De même, les utilisateurs qui ont révélé des troubles de l'alimentation ont reçu des commentaires qui décourageaient le comportement, offraient un soutien constructif et renforçaient une image de soi positive, par exemple, "Veuillez ne pas jeûner ou chercher des conseils. Tu es belle telle que tu es.

Il est important de noter que les divulgations liées aux troubles de l'alimentation n'ont pas reçu un nombre significatif de commentaires soutenant le comportement nocif, ont souligné les chercheurs.

«Nos résultats compliquent les préoccupations et le récit populaire selon lequel de telles divulgations en ligne pourraient encourager les troubles de l'alimentation ou sont intrinsèquement problématiques», a déclaré Andalibi.

«Statistiquement parlant, nos résultats suggèrent que lorsque les gens partagent du contenu sur les troubles de l'alimentation, ils ne reçoivent pas beaucoup de commentaires favorables à un comportement pro-maladie. Est-ce qu'Instagram est utilisé comme un trouble pro-alimentaire ou comme une communauté pro-automutilation? On ne sait pas encore. Avec cette étude, nous sommes les premiers à détailler les nuances des interactions autour de ces divulgations sensibles.

Il s'agit d'une première étape nécessaire pour comprendre l'impact de ces interactions sur les Instagrammers. La manière dont les affiches perçoivent ces commentaires et la manière dont ces commentaires et interactions influencent leur bien-être et leur comportement est un domaine important pour une recherche plus approfondie.

Instagram a récemment déployé un outil de prévention du suicide qui permet aux utilisateurs d'alerter les opérateurs lorsqu'ils pensent que quelqu'un pourrait avoir de graves problèmes. Les opérateurs sont en mesure de fournir de l'aide ou de connecter les utilisateurs avec les informations dont ils ont besoin pour la trouver.

Bien qu'il s'agisse d'un pas dans la bonne direction, ce n'est que le premier d'une longue série à faire pour atteindre véritablement ces communautés d'utilisateurs, a déclaré Andalibi.

«Les plates-formes de médias sociaux comme Instagram que les gens ont adoptées pour se connecter avec des« personnes similaires »afin de partager leurs expériences difficiles, et rechercher et fournir un soutien, devraient explorer des moyens de faciliter des connexions sûres et solidaires», a déclaré Andalibi. «Plutôt que de détourner les gens de ces plates-formes, ou de prendre des décisions de conception qui stigmatiseraient davantage les divulgations sensibles, ils devraient travailler pour favoriser ces communautés de soutien qui surgissent de manière organique sur leur plate-forme.»

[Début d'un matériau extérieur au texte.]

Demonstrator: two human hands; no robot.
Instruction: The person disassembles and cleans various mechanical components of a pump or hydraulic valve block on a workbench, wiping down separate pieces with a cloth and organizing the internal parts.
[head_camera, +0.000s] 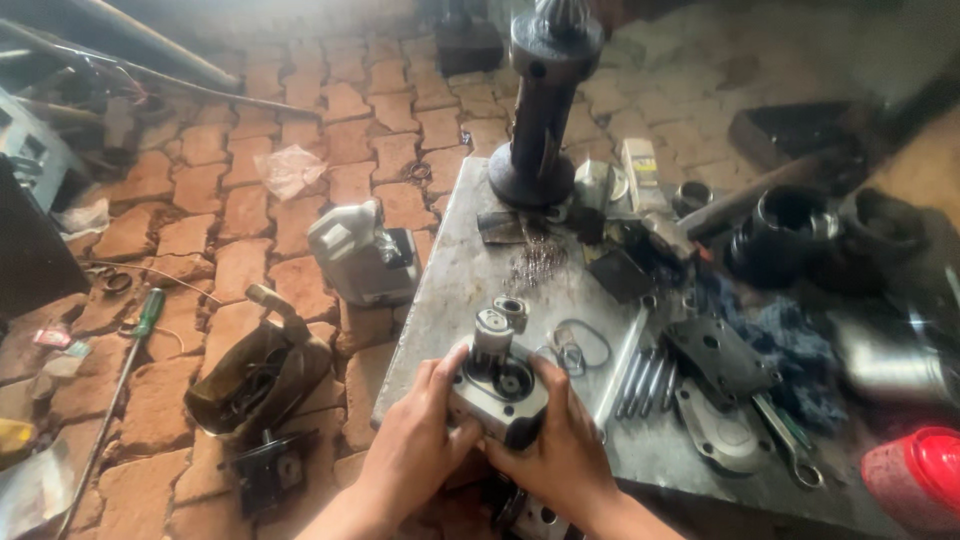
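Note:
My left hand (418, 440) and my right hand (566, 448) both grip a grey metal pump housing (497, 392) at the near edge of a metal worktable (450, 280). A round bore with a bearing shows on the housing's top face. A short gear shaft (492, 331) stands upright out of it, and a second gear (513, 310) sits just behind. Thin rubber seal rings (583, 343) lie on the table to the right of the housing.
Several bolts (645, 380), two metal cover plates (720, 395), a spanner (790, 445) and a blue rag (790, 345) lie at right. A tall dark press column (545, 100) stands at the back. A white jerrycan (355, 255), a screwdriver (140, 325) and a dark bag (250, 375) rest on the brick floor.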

Pour Forte et Andalibi, cette recherche représente une autre étape vers une compréhension plus complète de la façon dont les médias sociaux s'entremêlent dans les façons dont les gens interagissent et s'expriment, en particulier dans des contextes socialement stigmatisés ou autrement sensibles. Si, à certains égards, cela signifie que les gens se détournent de l'expression externe et de la communication avec les autres, en comprenant mieux comment les gens utilisent les sites de réseaux sociaux, cela peut en fait découvrir des formes de communication très nuancées qui ne se produiraient pas ailleurs, ont-ils déclaré.

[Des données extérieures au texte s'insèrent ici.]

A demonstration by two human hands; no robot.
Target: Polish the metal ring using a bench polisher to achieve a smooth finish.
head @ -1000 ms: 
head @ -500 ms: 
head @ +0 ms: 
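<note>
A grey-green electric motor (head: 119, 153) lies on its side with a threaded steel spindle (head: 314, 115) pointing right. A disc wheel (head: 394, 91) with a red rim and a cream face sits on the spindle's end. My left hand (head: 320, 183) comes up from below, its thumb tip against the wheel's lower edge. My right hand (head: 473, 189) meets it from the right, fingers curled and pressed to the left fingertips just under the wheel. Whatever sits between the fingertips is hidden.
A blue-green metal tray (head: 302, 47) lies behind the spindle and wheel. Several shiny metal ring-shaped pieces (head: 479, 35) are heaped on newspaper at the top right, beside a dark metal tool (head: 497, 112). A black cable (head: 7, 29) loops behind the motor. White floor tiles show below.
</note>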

«Il est très important de comprendre quels sont les besoins de certaines populations marginalisées ou stigmatisées, et comment nous pourrions être plus inclusifs et plus prévenants lorsque nous concevons les médias sociaux», a déclaré Andalibi. «La période où les plates-formes en ligne ne sont pas de la« vraie vie »est révolue et ces espaces peuvent avoir un impact significatif sur la vie des gens de bien des manières, nous devons donc nous concentrer sur une conception qui peut favoriser le soutien et réduire les abus.»

Ils suggèrent que les recherches futures pourraient continuer à examiner les effets des interactions qui résultent des divulgations sensibles pour déterminer si l'aide et le soutien offerts ont un impact.

Andalibi a présenté la recherche à la conférence internationale de l'Association for Computing Machinery sur le travail coopératif assisté par ordinateur et l'informatique sociale en février 2017.